At the time of his father’s death, Mithridates VI was in his early teens. He was well aware that it would suit many at court if he got no older. His untimely death would enable his mother to continue as regent until his younger brother was old enough to assume the throne, and undoubtedly this situation would also suit the younger brother and his supporters.

It was also apparent that the new regent of Pontus intended to continue her husband’s policy of friendship with Rome, even though the Romans, worried by the growing power of Pontus, took every opportunity of chiselling away at the kingdom’s borders. The gains of the war with Aristonicus were reversed, with the senate refusing to allow Pontus control of Phrygia, and supporting the claims of the Bithynians to disputed parts of Paphlagonia. Given the spirited character of Mithridates and his later determination to expand the kingdom at every opportunity, it is unlikely that he took this Roman interference patiently. Therefore it might well be that the Roman governor in Pergamum quietly let it be known that Rome would not be unhappy if the charismatic young Mithridates never came to power.

It was probably at this point that Mithridates, aware of his numerous and powerful enemies, earned his nomination as the world’s first experimental toxicologist. He started taking small doses of poison on a regular basis; both to accustom himself to the taste, and his system to the effects. After a while he had put together a small pharmacopoeia of poisons and antidotes that were known for generations afterwards as ‘Mithridatic potions’. Pliny the Elder gives one such antidote claiming that it was found by Pompey among Mithridates’ private papers in his own hand–writing. The ingredients were two dried walnuts, two figs, and twenty leaves of rue (a bitter aromatic plant), pounded together with a grain of salt. This might not have conferred immunity to poison as claimed, but would certainly have given the poison swift enough passage through the victim’s system to limit any damage. Other potions described by Pliny and the later writer Celsus have literally dozens of ingredients, and are also described as the fruit of Mithridates’ relentless investigations.7 Mithridates’ alleged immunity to poison might well have saved his life on several occasions, not least because it persuaded potential assassins that poison was not even worth trying.

While accepting that Mithridates had powerful ill–wishers, we should be wary of the romantic myth that the young king took himself off into hiding in the Pontic wilderness like an early version of Robin Hood. Hunting and horse riding were normal parts of a Persian prince’s upbringing. No doubt Mithridates enjoyed these enthusiastically, but it is unlikely that he was engaged in them for seven years in the wilderness as was later reported. Someone, at least, was certainly ruling as Mithridates VI, as coins appear bearing his image, and dedications on statues refer to him as king of Pontus.

It is probable that young Mithridates, who was as aware as anyone of the mortality rate among the royalty of the region, abandoned Sinope in favour of extended tours of his kingdom. This both removed him from his mother’s court (and his mother’s cooks) and gave him the chance to gather personal support among the provincial governors of the kingdom’s provinces (called eparchies). This support would be needed for the power struggle with his immediate family which Mithridates must have known was imminent. That these tours later gave his biographers the chance to link a period in the wilderness with a similar legend about the great Persian king Cyrus, was something of a bonus.
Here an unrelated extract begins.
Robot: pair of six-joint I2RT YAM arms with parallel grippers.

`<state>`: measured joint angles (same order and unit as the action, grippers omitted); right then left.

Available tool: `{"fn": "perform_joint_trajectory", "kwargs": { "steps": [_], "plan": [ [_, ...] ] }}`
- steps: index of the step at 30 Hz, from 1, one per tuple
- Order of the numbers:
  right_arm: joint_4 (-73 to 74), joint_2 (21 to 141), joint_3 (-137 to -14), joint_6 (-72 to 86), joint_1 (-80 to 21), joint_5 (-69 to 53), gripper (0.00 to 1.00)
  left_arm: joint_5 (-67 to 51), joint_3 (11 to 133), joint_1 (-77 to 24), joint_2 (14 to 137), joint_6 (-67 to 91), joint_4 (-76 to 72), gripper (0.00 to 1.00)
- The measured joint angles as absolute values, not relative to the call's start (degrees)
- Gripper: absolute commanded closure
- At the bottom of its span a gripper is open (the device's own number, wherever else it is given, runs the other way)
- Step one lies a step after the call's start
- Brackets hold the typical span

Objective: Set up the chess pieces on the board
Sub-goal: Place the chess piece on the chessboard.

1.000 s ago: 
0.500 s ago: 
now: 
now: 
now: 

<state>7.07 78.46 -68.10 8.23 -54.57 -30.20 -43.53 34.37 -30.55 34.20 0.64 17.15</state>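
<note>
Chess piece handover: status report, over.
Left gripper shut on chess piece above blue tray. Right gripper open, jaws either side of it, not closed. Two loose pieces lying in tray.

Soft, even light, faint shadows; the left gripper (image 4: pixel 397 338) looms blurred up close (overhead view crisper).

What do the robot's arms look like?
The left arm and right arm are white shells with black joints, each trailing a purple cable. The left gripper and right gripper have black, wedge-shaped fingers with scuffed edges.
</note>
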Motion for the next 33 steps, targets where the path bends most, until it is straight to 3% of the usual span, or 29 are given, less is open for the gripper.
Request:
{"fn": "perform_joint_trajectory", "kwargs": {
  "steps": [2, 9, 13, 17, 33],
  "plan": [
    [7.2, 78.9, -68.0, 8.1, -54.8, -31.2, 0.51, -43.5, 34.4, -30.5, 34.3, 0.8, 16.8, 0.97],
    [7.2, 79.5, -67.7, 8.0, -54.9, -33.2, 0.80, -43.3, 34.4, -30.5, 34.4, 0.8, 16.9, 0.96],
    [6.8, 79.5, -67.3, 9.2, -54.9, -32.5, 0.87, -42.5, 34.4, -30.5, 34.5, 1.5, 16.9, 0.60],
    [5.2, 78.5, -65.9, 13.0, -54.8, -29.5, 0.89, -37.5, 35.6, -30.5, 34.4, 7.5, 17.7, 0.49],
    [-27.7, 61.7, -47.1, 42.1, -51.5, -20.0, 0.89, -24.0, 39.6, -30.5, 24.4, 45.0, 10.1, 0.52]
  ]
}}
With Mithridates, those responsible for promoting his image had promising material to work with. The young king was handsome enough to bear comparison with Alexander the Great; if only Alexander had been able to handle a sixteen-horse chariot as Mithridates could. The Romans, who considered Asiatic monarchs effete and decadent, readily made an exception for Mithridates. Naturally robust, he regularly exercised and took part in sporting events. This gave him exceptional stamina, and he was said to have been able to ride 1,000 stades (about 110 miles) in a day, wearing out a chain of horses in the process. He was also a keen bowman, and alleged that it was his passion for archery which led him to keep a bow handy at all times (one never knows when having a long–range weapon about might come in handy). His fondness for exercise gave Mithridates a formidable physical presence, which as a skilled propagandist he exploited – for example by sending copies of his armour to Delphi, ostensibly as a gift to the gods, but in reality to show that the ruler of Pontus was powerful in every respect.
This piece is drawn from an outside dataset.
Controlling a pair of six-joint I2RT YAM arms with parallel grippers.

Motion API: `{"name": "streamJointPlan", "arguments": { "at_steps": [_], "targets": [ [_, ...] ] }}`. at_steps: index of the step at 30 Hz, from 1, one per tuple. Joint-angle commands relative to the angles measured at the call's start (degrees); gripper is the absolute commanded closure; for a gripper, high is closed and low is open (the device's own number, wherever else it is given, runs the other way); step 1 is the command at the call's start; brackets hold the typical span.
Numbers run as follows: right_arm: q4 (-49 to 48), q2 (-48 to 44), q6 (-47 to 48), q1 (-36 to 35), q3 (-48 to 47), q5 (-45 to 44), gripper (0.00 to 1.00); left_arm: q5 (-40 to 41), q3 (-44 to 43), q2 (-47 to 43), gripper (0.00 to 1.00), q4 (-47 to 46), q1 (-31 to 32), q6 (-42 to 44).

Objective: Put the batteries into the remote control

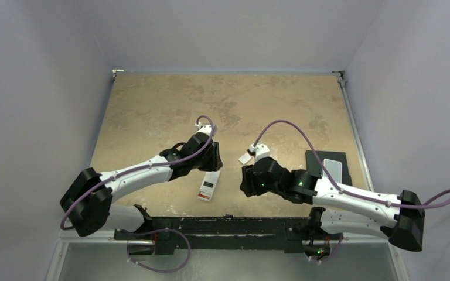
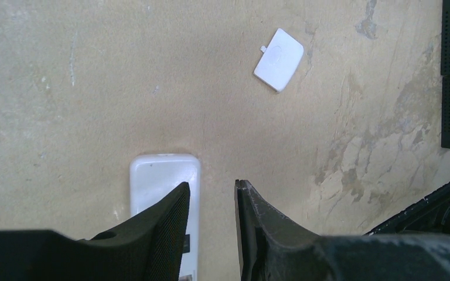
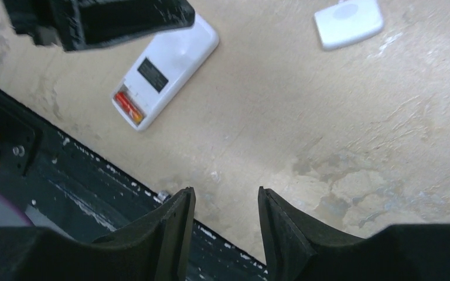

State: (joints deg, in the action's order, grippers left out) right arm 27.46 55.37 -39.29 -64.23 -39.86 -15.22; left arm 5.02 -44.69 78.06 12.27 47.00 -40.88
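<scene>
Remote control apparently loaded, cover off.
Red batteries are seen seated in the open compartment of the remote, which lies back-up near the table's near edge, between the arms; the white cover lies well apart. The left gripper is narrowly parted over the remote and the right gripper is spread; both are empty. A mottled tan tabletop is enclosed by pale walls.

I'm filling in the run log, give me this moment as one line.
remote: face down | batteries: in its open slot | cover: off, lying apart | left fingers: open over remote | right fingers: open, empty
</scene>
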Motion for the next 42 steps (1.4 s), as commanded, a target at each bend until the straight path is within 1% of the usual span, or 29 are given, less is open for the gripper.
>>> {"name": "streamJointPlan", "arguments": {
  "at_steps": [1,4,7,10,19,23,25,33,42],
  "targets": [
    [1.0,3.7,2.5,-0.2,-3.4,5.3,0.48,2.3,2.3,-5.0,0.66,1.9,-0.1,0.4],
    [0.4,5.5,3.9,-0.2,-3.5,7.7,0.48,2.6,3.7,-7.7,0.65,3.1,-0.1,0.1],
    [-1.2,7.6,7.2,-0.2,-3.7,10.4,0.49,3.2,5.0,-10.7,0.65,4.2,-0.1,-0.2],
    [-2.4,10.5,9.0,-0.3,-3.9,14.3,0.51,3.9,6.4,-13.7,0.63,5.2,-0.1,-0.8],
    [-5.1,18.0,12.6,-1.4,-6.0,20.8,0.55,5.3,10.7,-24.5,0.57,9.6,-0.2,-4.7],
    [-4.5,22.0,13.8,-4.1,-7.9,20.3,0.55,5.6,10.9,-29.2,0.53,12.2,-0.2,-5.9],
    [-4.0,24.1,14.2,-5.5,-9.0,19.7,0.54,6.0,10.1,-30.7,0.50,14.4,-0.2,-5.9],
    [-2.7,30.1,14.9,-9.3,-12.3,16.5,0.54,7.7,7.2,-36.4,0.43,21.0,-0.2,-6.1],
    [0.0,36.3,15.1,-12.0,-16.0,12.3,0.54,8.4,5.1,-39.6,0.41,24.5,-0.2,-6.3]
  ]
}}
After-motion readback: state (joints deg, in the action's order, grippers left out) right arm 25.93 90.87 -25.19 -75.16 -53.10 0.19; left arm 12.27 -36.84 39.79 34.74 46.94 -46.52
The writer Justin also reports that when Mithridates was born in Sinope, the skies above his birthplace were illuminated by ‘a comet which burned with great splendour, so that for seventy days in succession, the whole sky appeared to be on fire with a brightness that seemed to obscure even the sun. The tail of the comet covered a quarter of the sky, and its rising and setting took a whole four hours’.8 Justin was quoting a historian called Trogus. Though Trogus’ father had probably fought against Mithridates, the son was definitely a fan. Mithridates was for him a king ‘whose greatness was afterwards such that he surpassed all kings in glory – not only those kings of his own times, but of preceding ages too’.

Mithridates was well aware of the advantages of what would today be called a personality cult. He deliberately portrayed himself as a fusion of Greek and Persian culture, giving himself the Greek nickname of Eupator, ‘loving father’, and also adopting the title of Dionysius, a god associated with liberty, peace and law; on the other hand, Mithridates habitually dressed in the robes of a Persian noble. He explicitly boasted to his troops that they found in him the best of both worlds. ‘I count my ancestors, on my father’s side, from Cyrus and Darius, the founders of the Persian empire, and on my mother’s side Alexander the Great and Seleucus Nicator, who established the Macedonian empire’.9

Sadly, at this point Mithridates’ mother was not present to hear her lineage so proudly recounted. Some time before 116 BC the lady departs from the scene. Some historians believe that Mithridates had her killed, others assert that she was merely thrown into a dungeon and forgotten. It appears that the palace coup by which Mithridates removed his mother from power was a largely bloodless affair. Basically, having survived to an age when he could rule the country, Mithridates simply started to do so. His orders were obeyed, and politically his mother became irrelevant.

The younger brother was disposed of. He was executed. The nature of the charge was largely irrelevant, since everyone knew that his true crime was that he had been born of the same parents as the king, and (to paraphrase the later Roman emperor, Augustus) one can have too many Mithridatids. Perhaps working on the principle that one kept one’s friends close, and one’s enemies closer, Mithridates took his younger sister (Laodice, naturally) as his wife. His older sister (Laodice) was already married to the king of Cappadocia as a result of a foreign policy adventure on the part of Mithridates V. His remaining sisters he kept in luxurious seclusion, unwilling to marry them to possible rivals, yet reserving them for a suitable diplomatic match should the need arise.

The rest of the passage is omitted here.